● The task: For every line below, output the text exactly and leave out images.

● Given information:

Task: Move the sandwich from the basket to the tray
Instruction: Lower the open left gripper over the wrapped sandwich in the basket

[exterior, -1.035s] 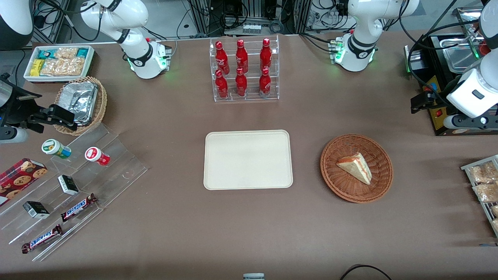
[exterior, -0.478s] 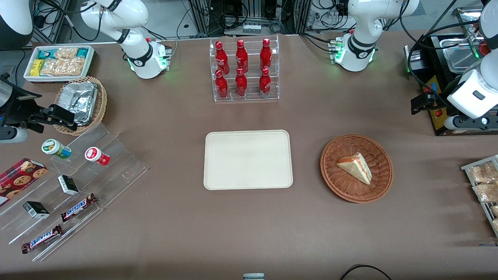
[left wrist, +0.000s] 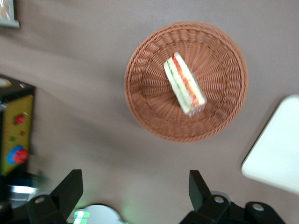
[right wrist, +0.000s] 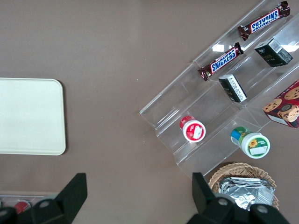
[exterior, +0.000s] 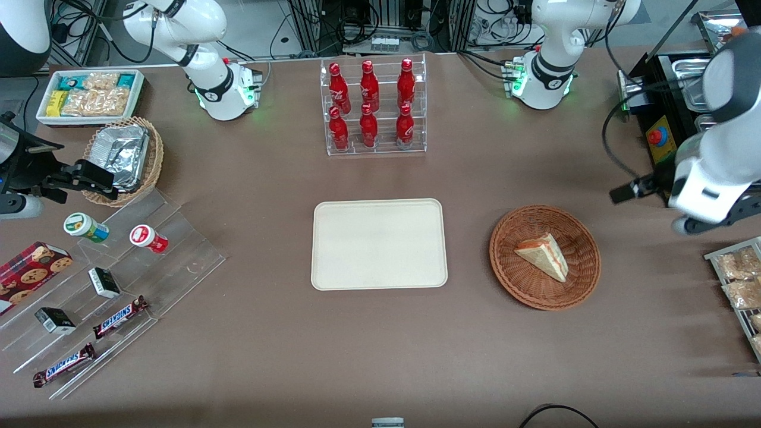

● Solution to the problem:
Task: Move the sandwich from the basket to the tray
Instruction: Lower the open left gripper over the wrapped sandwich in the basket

[exterior, -1.035s] 
[exterior, -0.478s] 
[left wrist, +0.000s] 
[right wrist, +0.000s] 
[exterior, +0.000s] 

There's nothing left to add to the output.